• [TASK PROMPT]: Check each line of the records below and collect those holding "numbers".

[[ SOURCE DATA, beginning ]]

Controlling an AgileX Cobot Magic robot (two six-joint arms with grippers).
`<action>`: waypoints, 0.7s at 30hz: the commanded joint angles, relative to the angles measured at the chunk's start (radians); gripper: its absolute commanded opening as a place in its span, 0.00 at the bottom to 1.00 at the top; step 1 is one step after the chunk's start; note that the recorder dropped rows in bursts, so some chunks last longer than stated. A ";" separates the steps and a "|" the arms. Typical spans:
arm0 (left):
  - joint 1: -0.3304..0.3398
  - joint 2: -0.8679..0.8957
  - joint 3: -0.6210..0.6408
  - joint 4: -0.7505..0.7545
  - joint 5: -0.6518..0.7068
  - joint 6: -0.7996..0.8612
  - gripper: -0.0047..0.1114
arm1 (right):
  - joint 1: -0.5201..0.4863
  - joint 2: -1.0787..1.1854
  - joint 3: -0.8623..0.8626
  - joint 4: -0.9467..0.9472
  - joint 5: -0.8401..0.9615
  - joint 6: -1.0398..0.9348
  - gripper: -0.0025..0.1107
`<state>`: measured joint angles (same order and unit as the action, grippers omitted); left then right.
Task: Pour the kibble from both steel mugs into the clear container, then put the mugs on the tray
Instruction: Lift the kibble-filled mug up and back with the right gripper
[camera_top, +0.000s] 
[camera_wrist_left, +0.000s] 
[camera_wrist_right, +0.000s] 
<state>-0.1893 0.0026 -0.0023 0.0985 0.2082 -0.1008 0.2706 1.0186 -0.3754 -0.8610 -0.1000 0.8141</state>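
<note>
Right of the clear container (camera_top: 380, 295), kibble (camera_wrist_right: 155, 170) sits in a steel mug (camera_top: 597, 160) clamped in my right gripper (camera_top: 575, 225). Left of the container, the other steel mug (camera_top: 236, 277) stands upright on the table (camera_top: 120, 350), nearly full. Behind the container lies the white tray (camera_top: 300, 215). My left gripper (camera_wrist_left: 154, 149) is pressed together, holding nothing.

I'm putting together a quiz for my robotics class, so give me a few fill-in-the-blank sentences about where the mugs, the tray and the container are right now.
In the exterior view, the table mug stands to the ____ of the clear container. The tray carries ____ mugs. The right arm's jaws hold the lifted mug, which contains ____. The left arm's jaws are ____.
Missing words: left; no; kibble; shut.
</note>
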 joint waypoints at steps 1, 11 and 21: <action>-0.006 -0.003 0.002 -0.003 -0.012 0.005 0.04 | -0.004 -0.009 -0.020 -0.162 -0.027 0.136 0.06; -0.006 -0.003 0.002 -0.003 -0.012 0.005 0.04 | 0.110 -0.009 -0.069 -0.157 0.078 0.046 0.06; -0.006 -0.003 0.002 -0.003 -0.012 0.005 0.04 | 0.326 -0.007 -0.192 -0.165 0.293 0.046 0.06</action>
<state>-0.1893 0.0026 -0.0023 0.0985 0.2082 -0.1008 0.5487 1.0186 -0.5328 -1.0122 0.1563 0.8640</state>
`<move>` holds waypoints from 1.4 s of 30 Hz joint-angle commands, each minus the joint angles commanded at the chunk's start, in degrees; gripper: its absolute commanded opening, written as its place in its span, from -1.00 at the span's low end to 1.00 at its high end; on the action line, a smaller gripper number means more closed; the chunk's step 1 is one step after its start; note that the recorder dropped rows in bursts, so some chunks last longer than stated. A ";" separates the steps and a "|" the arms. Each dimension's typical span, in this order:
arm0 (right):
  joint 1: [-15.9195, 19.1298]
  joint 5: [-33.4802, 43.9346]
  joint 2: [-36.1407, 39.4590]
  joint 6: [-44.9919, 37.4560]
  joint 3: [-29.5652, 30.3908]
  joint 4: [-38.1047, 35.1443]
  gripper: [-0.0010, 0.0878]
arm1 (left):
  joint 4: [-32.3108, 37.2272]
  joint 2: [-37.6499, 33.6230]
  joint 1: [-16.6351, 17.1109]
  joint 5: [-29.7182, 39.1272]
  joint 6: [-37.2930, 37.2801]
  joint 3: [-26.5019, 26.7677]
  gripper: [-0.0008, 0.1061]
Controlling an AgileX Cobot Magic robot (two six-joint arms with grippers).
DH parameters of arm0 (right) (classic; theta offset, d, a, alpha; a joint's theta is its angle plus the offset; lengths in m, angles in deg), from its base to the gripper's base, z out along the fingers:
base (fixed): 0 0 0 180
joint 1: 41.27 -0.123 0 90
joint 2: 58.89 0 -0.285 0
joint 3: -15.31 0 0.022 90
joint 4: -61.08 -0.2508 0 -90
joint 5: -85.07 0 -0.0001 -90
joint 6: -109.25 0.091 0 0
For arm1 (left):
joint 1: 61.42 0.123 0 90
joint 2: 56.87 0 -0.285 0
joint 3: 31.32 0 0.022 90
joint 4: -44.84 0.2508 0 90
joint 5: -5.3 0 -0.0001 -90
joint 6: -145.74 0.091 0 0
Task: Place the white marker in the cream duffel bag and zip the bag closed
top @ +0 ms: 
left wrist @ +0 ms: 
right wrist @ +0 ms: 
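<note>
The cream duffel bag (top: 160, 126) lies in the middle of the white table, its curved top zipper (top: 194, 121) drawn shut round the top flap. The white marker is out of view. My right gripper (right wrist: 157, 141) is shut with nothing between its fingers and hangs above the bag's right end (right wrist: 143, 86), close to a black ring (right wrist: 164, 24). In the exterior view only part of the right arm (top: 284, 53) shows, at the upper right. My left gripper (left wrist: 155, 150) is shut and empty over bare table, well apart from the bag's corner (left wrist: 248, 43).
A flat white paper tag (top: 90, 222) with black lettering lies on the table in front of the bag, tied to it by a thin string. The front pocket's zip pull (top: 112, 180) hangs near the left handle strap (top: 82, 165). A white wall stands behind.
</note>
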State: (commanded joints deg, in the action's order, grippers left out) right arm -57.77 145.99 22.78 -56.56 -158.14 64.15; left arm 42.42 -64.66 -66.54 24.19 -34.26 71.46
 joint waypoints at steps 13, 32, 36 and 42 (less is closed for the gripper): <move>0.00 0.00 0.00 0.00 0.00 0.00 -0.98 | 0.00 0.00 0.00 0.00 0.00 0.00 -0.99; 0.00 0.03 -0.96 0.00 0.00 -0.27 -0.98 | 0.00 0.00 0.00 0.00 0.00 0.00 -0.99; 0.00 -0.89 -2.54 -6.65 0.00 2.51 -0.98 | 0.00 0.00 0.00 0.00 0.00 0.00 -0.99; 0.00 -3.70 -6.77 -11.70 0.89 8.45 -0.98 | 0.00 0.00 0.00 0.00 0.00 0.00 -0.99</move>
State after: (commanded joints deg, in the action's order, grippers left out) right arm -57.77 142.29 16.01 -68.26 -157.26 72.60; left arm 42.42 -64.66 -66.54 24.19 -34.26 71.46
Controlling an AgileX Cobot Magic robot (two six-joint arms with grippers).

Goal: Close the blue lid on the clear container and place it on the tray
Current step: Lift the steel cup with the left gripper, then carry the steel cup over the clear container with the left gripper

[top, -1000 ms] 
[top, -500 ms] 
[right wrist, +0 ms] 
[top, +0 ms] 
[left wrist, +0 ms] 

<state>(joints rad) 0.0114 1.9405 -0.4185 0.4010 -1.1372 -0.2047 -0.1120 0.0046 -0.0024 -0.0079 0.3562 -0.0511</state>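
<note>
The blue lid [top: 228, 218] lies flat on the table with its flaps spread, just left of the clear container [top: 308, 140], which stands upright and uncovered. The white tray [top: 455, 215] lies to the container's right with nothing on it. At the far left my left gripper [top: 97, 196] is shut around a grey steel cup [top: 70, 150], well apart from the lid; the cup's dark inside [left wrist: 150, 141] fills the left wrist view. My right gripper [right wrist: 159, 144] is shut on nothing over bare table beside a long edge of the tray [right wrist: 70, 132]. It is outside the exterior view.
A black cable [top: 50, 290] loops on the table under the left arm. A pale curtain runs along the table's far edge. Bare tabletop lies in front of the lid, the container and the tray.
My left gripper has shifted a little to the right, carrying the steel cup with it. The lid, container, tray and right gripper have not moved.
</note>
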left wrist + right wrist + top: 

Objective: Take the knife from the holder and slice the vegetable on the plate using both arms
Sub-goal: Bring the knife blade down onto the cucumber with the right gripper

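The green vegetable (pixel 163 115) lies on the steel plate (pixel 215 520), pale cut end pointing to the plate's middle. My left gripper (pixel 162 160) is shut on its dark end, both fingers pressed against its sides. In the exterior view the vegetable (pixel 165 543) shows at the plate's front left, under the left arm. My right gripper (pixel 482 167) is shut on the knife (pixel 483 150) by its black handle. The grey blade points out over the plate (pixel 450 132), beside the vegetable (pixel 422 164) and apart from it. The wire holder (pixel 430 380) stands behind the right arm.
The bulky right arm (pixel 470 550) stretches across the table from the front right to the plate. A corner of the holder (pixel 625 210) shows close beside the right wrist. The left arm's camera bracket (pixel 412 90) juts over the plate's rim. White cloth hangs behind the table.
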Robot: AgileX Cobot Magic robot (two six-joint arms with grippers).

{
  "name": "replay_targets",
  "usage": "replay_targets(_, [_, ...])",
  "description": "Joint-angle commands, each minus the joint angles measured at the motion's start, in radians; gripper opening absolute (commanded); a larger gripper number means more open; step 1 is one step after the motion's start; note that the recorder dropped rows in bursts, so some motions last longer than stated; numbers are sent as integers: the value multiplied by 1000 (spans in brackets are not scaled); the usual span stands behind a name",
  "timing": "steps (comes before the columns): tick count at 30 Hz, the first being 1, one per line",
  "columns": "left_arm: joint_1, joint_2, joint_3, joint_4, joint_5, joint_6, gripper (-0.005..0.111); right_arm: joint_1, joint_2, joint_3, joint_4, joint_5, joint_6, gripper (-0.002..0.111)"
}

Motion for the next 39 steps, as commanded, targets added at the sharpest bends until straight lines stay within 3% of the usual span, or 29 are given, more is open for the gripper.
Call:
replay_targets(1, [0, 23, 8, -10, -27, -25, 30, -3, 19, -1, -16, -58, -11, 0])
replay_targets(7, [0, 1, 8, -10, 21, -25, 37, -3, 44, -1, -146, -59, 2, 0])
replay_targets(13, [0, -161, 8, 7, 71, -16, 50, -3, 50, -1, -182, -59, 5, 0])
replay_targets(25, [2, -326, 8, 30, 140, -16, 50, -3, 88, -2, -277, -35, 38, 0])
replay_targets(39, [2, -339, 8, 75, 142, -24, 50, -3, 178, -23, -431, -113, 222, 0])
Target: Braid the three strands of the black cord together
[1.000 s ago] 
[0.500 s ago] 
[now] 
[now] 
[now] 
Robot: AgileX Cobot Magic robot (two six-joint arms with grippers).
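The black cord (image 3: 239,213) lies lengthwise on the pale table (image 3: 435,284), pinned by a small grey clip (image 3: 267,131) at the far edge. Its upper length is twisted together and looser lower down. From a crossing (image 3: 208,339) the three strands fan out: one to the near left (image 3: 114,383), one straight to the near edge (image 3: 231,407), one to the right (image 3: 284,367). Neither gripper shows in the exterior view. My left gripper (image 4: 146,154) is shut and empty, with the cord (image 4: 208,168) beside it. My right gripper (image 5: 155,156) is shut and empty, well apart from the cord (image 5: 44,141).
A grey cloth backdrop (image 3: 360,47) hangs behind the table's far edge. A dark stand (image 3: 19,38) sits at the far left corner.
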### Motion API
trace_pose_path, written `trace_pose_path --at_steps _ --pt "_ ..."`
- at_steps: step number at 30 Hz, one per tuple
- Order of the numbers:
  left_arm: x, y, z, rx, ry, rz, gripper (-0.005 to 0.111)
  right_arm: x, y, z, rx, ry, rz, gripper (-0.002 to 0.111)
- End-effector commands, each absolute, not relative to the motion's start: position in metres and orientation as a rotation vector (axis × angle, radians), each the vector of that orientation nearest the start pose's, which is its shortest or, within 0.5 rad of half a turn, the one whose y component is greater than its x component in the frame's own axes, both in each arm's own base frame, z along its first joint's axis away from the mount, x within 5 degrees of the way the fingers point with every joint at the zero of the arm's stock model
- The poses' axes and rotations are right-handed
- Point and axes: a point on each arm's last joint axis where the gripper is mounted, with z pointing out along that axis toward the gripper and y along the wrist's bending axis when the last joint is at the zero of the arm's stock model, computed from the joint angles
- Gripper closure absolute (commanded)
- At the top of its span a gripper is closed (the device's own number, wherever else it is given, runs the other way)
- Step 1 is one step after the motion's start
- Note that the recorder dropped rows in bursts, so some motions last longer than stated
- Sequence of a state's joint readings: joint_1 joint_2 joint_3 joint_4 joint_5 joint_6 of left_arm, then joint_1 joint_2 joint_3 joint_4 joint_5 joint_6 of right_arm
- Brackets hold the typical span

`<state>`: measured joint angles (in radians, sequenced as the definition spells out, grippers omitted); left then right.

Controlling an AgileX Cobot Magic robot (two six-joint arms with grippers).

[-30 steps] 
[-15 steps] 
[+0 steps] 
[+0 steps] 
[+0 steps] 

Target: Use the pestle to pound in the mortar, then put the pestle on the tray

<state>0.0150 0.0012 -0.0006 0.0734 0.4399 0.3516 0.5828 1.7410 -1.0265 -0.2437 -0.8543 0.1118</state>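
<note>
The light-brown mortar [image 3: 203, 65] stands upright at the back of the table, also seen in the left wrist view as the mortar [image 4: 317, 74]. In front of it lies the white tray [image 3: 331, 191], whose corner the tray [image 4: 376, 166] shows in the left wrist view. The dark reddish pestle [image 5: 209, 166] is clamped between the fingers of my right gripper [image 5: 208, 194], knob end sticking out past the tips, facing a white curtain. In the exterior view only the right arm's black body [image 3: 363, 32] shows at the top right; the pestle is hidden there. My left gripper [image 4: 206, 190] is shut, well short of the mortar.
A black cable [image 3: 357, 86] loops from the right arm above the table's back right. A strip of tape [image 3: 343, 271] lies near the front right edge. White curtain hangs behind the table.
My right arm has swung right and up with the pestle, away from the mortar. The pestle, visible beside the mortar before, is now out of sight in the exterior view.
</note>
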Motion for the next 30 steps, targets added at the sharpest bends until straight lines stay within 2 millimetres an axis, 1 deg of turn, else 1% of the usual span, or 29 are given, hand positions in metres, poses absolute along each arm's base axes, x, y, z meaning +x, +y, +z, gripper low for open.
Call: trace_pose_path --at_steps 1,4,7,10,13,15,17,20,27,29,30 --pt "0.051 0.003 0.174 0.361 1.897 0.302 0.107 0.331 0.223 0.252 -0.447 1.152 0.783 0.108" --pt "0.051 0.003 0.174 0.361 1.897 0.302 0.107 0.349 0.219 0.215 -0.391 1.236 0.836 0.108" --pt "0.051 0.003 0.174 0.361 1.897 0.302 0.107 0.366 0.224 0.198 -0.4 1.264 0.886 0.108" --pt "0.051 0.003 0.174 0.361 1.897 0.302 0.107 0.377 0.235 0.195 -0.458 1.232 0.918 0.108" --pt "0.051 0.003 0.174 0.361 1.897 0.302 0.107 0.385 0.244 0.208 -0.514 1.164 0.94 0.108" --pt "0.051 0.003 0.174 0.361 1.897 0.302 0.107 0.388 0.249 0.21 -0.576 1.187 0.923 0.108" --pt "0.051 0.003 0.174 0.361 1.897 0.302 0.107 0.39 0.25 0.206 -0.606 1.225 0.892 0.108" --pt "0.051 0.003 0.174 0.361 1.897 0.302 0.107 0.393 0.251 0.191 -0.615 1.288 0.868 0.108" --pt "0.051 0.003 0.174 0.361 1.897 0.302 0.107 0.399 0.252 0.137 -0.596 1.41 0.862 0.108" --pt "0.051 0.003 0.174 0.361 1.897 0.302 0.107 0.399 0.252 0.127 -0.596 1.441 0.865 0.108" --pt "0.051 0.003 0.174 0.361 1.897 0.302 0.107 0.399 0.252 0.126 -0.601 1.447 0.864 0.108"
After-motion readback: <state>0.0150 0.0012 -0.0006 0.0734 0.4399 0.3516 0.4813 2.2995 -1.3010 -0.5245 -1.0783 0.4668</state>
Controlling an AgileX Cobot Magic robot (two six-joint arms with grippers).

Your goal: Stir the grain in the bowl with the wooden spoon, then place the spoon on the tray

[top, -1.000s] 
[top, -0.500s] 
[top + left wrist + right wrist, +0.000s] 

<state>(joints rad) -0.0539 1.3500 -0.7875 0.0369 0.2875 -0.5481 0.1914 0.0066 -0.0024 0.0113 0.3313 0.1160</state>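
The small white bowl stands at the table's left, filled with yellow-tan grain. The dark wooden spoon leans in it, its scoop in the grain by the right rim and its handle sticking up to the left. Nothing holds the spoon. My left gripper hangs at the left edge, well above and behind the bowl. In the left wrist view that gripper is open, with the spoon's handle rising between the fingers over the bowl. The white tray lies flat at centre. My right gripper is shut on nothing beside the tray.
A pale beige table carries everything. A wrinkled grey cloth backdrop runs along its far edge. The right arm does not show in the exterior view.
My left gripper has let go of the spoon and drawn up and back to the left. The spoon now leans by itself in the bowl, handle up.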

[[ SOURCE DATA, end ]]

• [RESULT FOR THIS TASK]:
  "description": "Joint-angle commands, each minus the joint angles measured at the motion's start, in radians; gripper opening absolute (commanded); a larger gripper number means more open; step 1 is one step after the motion's start; note that the recorder dropped rows in bursts, so some motions last longer than stated; numbers are sent as integers: the value multiplied by 1000 (spans in brackets are not scaled); the usual span stands behind a name",
- Order of the numbers:

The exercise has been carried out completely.